Selection of Japanese Woodblock Prints from the Edo Period (Utagawa School)

The Japanese art of ukiyo-e developed in the city of Edo (now Tokyo) during the Tokugawa or Edo Period (1615-1868). These two names refer to the relatively peaceful 250 years during which the Tokugawa shoguns ruled Japan and made Edo the shogunal seat of power.

The social hierarchy of the day, officially established by shogun rulers, placed the merchants, the wealthiest segment of the population, at the lower end of the scale. With their political power effectively removed, the merchant class turned to art and culture as arenas in which they could participate on an equal basis with the elite upper classes (warriors, farmers, and artisans).

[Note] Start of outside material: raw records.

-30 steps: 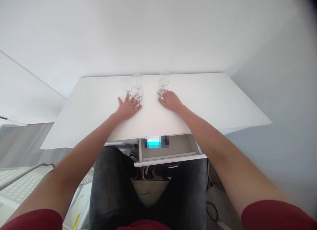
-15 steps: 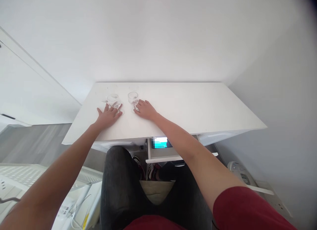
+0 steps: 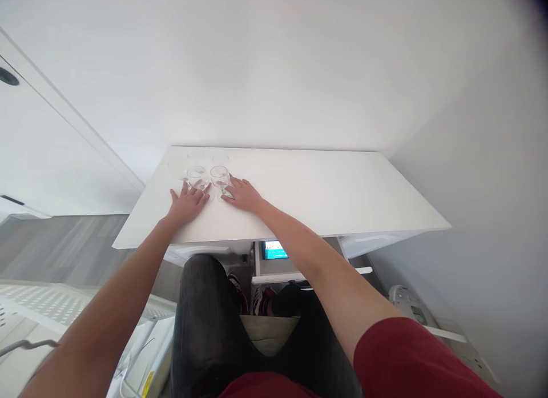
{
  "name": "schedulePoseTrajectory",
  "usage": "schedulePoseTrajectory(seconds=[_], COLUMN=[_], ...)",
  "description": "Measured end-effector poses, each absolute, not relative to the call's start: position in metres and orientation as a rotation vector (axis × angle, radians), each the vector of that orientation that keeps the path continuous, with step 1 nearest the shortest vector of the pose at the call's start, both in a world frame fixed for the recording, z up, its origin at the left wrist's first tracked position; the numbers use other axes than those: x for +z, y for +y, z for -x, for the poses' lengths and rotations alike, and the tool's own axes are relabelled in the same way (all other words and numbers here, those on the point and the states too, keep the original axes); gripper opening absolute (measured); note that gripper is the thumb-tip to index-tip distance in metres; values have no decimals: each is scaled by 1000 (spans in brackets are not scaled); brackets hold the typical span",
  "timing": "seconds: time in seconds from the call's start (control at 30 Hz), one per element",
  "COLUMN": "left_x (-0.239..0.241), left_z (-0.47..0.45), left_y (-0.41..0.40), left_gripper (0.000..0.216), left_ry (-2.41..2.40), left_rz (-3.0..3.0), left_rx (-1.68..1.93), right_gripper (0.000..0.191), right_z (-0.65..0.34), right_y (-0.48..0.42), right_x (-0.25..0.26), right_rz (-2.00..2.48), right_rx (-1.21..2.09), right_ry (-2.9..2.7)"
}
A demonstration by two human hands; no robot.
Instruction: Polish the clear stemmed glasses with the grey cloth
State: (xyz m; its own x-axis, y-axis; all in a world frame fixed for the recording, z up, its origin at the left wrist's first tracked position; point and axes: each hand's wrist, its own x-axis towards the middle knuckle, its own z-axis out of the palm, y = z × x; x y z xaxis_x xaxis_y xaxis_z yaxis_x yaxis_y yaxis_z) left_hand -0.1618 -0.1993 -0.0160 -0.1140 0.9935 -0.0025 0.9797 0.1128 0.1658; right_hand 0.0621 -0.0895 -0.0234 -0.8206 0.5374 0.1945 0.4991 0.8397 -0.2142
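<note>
Two clear stemmed glasses stand upright, close together, on the left part of the white tabletop. My left hand [image 3: 188, 205] lies with its fingers spread at the near side of the left glass [image 3: 197, 174], partly covering its lower part. My right hand [image 3: 243, 195] is at the stem and lower bowl of the right glass [image 3: 220, 174], its thumb in front and its fingers along the right side. Some faint clear shapes show behind the left glass, too see-through to make out.
The white tabletop [image 3: 317, 192] meets a white wall at its back. Below its front edge, a pulled-out drawer [image 3: 282, 278] holds a device with a lit screen [image 3: 275, 250]. A white perforated rack [image 3: 47, 304] stands at the lower left. A pale device [image 3: 409, 304] is at the lower right.
The right glass has slid left with my right hand and now stands right beside the left glass. My left hand has stayed almost in place. The view has shifted slightly.
</note>
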Motion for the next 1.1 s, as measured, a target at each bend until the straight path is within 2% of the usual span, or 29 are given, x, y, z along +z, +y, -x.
schedulePoseTrajectory(seconds=[0.2,0.33,0.57,0.63,0.7,0.9,1.0,1.1], left_x=[-19,-25,-18,-13,-8,9,18,20], left_z=[159,162,148,126,98,37,31,31], left_y=[-216,-235,-279,-290,-295,-272,-254,-240], left_gripper=[65,64,42,33,28,49,55,55], left_ry=[2261,2206,2200,2131,1787,1302,1099,1090], left_rz=[-2026,-1998,-1792,-1502,-914,-575,-365,-360], left_rx=[293,497,1270,1606,1904,1609,1566,1594], right_gripper=[65,64,57,56,55,57,57,55], right_z=[-102,-145,-191,-195,-196,-196,-196,-196], right_y=[-95,-89,-79,-79,-79,-78,-78,-78], right_x=[-22,-26,-30,-31,-32,-33,-32,-29], right_rz=[776,777,989,986,982,987,1011,1058], right_rx=[311,510,647,691,730,810,804,786], right_ry=[-2804,-2705,-2317,-2266,-2230,-2181,-2175,-2186])
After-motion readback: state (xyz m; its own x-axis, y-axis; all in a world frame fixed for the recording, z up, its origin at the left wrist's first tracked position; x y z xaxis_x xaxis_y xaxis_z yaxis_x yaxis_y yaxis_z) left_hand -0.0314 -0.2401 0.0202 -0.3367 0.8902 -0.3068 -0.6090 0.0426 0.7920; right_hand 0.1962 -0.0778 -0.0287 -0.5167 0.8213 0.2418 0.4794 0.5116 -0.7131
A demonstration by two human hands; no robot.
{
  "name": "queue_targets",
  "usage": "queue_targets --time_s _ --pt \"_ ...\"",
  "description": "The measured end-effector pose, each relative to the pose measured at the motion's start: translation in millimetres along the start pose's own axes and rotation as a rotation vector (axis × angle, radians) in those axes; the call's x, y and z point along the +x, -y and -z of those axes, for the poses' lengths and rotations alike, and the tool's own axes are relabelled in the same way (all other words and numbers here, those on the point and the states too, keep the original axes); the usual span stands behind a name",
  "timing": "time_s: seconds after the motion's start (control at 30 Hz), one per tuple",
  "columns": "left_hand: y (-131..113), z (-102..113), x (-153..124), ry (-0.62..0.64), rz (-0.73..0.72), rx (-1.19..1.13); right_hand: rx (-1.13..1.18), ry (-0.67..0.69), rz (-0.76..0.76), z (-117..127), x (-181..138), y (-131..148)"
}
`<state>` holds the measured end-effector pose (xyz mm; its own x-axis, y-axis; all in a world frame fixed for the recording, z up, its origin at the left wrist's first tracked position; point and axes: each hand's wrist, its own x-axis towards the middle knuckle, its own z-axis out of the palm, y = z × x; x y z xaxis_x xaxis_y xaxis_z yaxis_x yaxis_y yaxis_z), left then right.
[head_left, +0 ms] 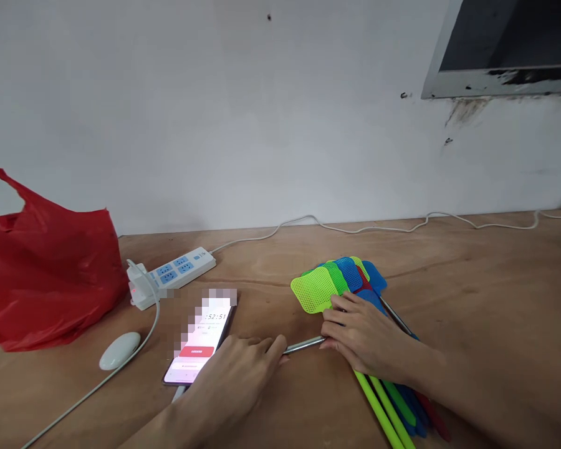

It was the collaboration among the merchants, artists, publishers, and townspeople of Edo that gave ukiyo-e its unique voice. In turn, ukiyo-e provided these groups with a means of attaining cultural status outside the sanctioned realms of shogunate, temple, and court.

The Utagawa school was one of the main schools of ukiyo-e prints, founded by Utagawa Toyoharu in late 1760s. It was the largest ukiyo-e school of its period. The main styles were bijin-ga (beautiful women) and uki-e (perspective picture). His principal pupil, Toyokuni I, took over after Toyoharu’s death and led the group to become the most famous and powerful woodblock print school for the remainder of the 19th century.

Hiroshige, Kunisada, Kuniyoshi and Yoshitoshi were Utagawa students. The school became so successful and well known that today more than half of all surviving ukiyo-e prints have been created by students of this school.

Founder Toyoharu adopted Western-style deep perspective, an innovation in Japanese art. His immediate followers, Utagawa Toyohiro and Toyokuni adopted bolder, more sensuous styles than Toyoharu and specialized in different genres — Toyohiro in landscapes and Toyokuni in kabuki actor prints. Later artists in the school specialized in other genres, such as warrior prints and mythic parodies.

In this exhibition you will find a selection of 46 Original Japanese woodblock prints from the Edo period (only artists from the Utagawa School).

The original dimension of each artwork is mentioned in the individual description. The images were digitally resized to a scale the curator deemed appropriate for the online experience.

This Exhibition runs from September 2023 to January 2024.